Friday, 30 June 2017

Who stole my spoons?

Before I start the title refers to spoon theory read more about that here Spoon Theory.

I can't quite put my finger on when I started to get ill. Which is apparently unusual with ME/CFS. For many people they develop it after a period of illness and its quite clear. For me I had chest infections one after another without really feeling well in between. I was tired and run down not ill but not well either. Afterwards I felt OK. Thought I was just out of condition but no matter what I tried couldn't get my fitness back to how it had been before. Everytime I started to get fit I was ill again.

Then the next winter the chest infections were back. One after another after another. I was not getting well in between again. Then afterwards I still wasn't well. I felt like all the energy had been drained out of me. I was sleeping better that I'd slept in a long time but not ever feeling rested. After a few months of this I went to the GP. I had all the blood tests but the only thing abnormal was was slightly raised white blood cells. The doctors conclusion was post viral fatigue and that's as far as the treatment went.
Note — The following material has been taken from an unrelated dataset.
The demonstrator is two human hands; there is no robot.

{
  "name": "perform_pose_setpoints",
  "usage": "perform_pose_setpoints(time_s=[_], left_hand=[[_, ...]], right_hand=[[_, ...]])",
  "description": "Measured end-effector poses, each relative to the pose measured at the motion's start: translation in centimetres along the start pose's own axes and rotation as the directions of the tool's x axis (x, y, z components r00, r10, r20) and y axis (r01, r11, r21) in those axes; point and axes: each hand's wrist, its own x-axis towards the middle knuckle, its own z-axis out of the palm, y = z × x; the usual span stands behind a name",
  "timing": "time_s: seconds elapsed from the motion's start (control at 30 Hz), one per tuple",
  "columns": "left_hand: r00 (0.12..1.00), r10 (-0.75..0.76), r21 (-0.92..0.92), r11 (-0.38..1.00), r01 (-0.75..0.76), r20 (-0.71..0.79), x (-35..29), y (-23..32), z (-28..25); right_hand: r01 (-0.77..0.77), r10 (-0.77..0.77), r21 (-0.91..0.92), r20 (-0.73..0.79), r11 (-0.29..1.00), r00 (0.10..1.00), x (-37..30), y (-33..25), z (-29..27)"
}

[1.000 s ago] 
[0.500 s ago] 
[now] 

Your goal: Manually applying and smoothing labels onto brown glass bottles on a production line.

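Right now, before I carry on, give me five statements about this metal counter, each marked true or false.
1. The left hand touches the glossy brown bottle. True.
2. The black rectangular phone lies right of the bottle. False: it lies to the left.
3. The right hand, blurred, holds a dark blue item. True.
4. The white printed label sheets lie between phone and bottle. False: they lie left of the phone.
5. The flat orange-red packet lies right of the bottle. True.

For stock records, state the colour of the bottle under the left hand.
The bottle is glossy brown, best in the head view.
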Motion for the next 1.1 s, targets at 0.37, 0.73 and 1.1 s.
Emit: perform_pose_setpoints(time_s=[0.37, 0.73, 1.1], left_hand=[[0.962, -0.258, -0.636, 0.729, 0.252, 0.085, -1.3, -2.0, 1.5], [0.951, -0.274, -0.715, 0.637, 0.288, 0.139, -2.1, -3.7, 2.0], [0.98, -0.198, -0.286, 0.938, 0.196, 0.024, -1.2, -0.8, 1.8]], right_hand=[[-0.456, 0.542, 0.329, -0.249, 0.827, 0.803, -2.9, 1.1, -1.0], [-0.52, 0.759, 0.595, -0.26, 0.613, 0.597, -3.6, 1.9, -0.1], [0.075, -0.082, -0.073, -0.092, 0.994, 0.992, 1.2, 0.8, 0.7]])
And so it went on. Me trying to carry on as normal but gradually getting more ill. Having repeated trips to the GP as more symptoms developed. Each time symptoms were treated separately with no connection back to the fact the post viral fatigue hadn't magically gone away. By autumn I'd gone from drained of energy to having dizziness so bad I often couldn't get out of bed and foggy head so bad I struggled to function.

Foggy thinking doesn't sound like a terrible thing. But imagine not being able to remember how to do the simplest things and forgetting everthing. I'd regularly think I'd done something that I hadn't. Or forget that I had done something like put food in the oven. I had no concentration and no ability to process information. But still apparently this degenerating condition was post viral fatigue.

It took a few more months and two more rounds of blood tests. Then I walked into the doctors one day determined to fight my corner and officially get the diagnosis I'd known for months. And the GP I saw that day surprised me and said it before I did. She was rerunning the blood tests with a few additions but it looked like chronic fatigue syndrome. It didn't make me suddenly better but having a diagnosis still felt like a relief. Suddenly it wasn't just in my head it was real and I could start to get some help.